Only a slice of the listing below is wanted. Retype the lines from the one containing "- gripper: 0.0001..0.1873" through the one containing "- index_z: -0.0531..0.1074", exactly, both ends included.

* **DATA BLOCK**:
=== Begin Enclosure ===

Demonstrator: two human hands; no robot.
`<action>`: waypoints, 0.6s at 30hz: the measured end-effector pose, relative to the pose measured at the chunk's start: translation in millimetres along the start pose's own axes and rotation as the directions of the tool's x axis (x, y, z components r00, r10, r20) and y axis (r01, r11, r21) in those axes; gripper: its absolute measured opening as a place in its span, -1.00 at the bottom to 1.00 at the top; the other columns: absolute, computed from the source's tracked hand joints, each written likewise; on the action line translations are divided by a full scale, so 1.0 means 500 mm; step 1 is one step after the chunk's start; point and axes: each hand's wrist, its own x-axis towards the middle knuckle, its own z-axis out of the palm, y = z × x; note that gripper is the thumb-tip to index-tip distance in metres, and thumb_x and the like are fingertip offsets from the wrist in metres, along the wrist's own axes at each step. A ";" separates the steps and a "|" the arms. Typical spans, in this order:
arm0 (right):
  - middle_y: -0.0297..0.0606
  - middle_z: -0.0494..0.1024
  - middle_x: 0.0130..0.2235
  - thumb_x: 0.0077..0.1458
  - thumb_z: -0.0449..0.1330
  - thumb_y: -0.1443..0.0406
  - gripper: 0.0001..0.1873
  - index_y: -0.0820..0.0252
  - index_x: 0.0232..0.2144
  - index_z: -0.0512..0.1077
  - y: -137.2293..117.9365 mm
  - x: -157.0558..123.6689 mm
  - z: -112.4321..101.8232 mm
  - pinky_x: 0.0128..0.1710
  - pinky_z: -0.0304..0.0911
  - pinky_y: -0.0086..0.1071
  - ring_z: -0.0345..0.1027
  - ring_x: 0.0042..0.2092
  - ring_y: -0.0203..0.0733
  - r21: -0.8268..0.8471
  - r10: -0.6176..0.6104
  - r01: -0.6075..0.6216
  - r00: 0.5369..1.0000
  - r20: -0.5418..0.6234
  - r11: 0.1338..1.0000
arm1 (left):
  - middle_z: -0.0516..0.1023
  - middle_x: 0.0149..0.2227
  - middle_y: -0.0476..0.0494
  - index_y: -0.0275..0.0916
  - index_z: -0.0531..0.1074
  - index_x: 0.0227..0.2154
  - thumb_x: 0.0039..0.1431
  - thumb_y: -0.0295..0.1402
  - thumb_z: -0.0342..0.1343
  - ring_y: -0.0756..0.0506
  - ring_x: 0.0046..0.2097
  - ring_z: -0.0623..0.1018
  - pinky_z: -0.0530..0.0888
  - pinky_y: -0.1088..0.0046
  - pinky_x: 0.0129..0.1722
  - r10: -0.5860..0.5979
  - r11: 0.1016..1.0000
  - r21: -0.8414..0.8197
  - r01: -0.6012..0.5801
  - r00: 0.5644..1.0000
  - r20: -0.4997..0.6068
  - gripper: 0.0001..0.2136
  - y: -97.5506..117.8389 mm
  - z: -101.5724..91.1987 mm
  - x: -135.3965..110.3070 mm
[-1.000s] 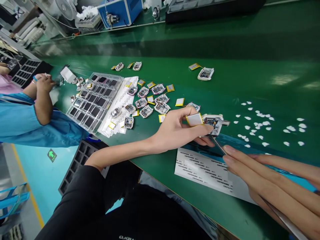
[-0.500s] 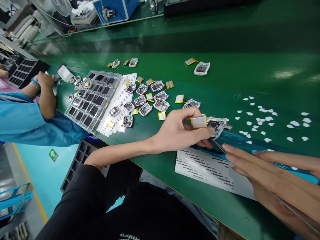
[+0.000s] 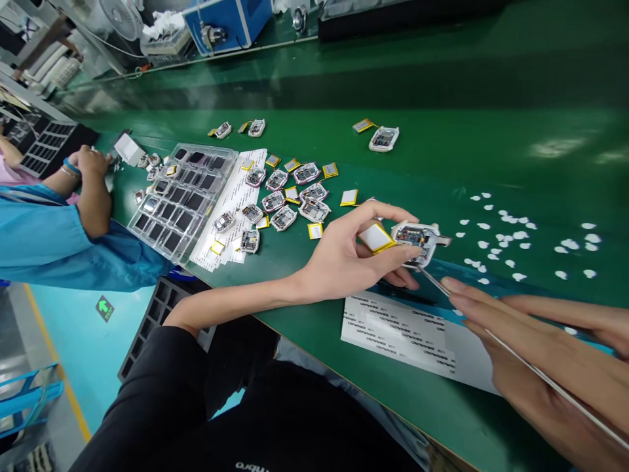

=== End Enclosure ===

* **RESPONSE**:
  - gripper: 0.0001..0.1873
  - index_y: -0.0820..0.0252
  - index_x: 0.0232..0.2144
  - index_z: -0.0512..0.1077
  - y: -137.2293..117.9365 mm
  - x: -157.0558..123.6689 mm
  - z: -112.4321..101.8232 mm
  - pinky_x: 0.0128..0.1710
  - pinky_z: -0.0304..0.0911
  - pinky_y: -0.0086..0.1071
  - ring_z: -0.0345..0.1027
  - ring_x: 0.0042..0.2092
  - ring_y: -0.0203..0.0733
  - r21: -0.8268..0.8471
  - r10: -0.6176..0.6104
  - r01: -0.6075..0.6216
  - r00: 0.5369..1.0000
  - r20: -0.5418..0.6234
  - r11: 0.1338..1.0000
arm1 (left):
  - middle_z: -0.0516..0.1023
  - middle_x: 0.0149..0.2227
  - middle_y: -0.0476..0.0494
  - index_y: -0.0275..0.0916
  - index_z: -0.0531..0.1074

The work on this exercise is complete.